What you have to do:
The reply is to contain the full listing, repeated exactly, with pictures left out.

Data below:
....
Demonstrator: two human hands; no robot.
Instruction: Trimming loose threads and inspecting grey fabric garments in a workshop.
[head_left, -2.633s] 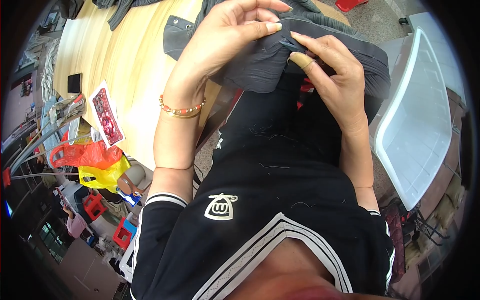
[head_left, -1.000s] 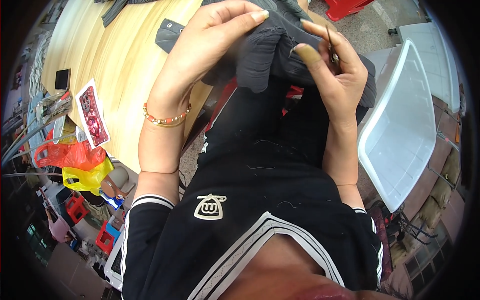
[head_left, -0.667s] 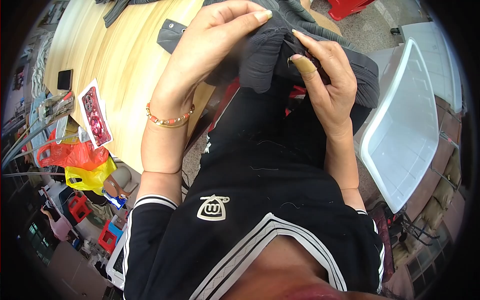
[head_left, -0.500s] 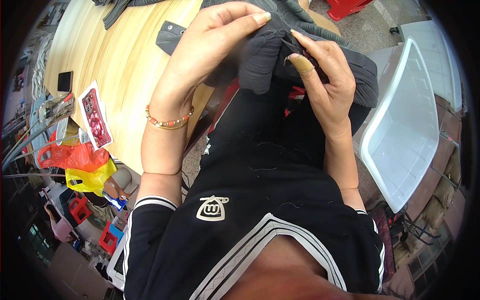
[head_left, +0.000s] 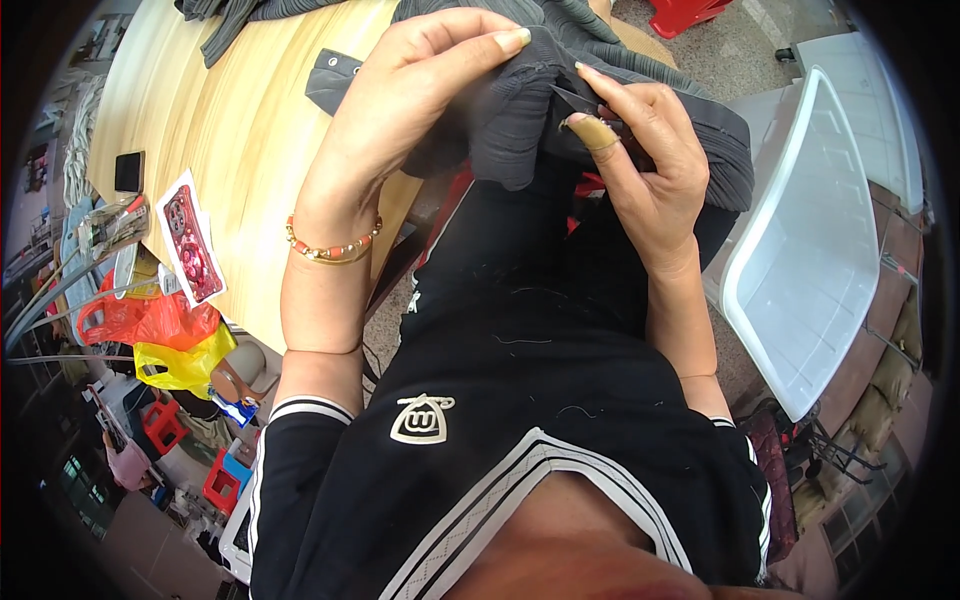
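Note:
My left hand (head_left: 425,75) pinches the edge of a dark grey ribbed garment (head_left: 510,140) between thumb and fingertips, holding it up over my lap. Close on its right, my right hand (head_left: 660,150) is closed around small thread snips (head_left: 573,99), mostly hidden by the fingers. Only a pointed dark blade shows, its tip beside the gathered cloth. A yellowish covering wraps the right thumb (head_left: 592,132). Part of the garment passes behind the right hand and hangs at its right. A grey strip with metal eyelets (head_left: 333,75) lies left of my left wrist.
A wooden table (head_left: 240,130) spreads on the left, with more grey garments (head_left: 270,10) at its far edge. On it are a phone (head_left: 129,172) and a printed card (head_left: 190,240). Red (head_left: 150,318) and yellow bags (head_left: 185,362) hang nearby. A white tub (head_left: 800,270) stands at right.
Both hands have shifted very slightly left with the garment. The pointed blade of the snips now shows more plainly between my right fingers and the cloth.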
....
Completed task:
Demonstrator: two human hands; no robot.
Instruction: Trimming loose threads and inspecting grey fabric garments in a workshop.
[head_left, -2.633s] 
[head_left, -1.000s] 
[head_left, -0.667s] 
[head_left, -0.500s] 
[head_left, +0.000s] 
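Note:
My left hand (head_left: 425,75) pinches the edge of a dark grey ribbed garment (head_left: 510,140) between thumb and fingertips, holding it up over my lap. Close on its right, my right hand (head_left: 660,150) is closed around small thread snips (head_left: 573,99), mostly hidden by the fingers. Only a pointed dark blade shows, its tip beside the gathered cloth. A yellowish covering wraps the right thumb (head_left: 592,132). Part of the garment passes behind the right hand and hangs at its right. A grey strip with metal eyelets (head_left: 333,75) lies left of my left wrist.
A wooden table (head_left: 240,130) spreads on the left, with more grey garments (head_left: 270,10) at its far edge. On it are a phone (head_left: 129,172) and a printed card (head_left: 190,240). Red (head_left: 150,318) and yellow bags (head_left: 185,362) hang nearby. A white tub (head_left: 800,270) stands at right.
Both hands have shifted very slightly left with the garment. The pointed blade of the snips now shows more plainly between my right fingers and the cloth.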

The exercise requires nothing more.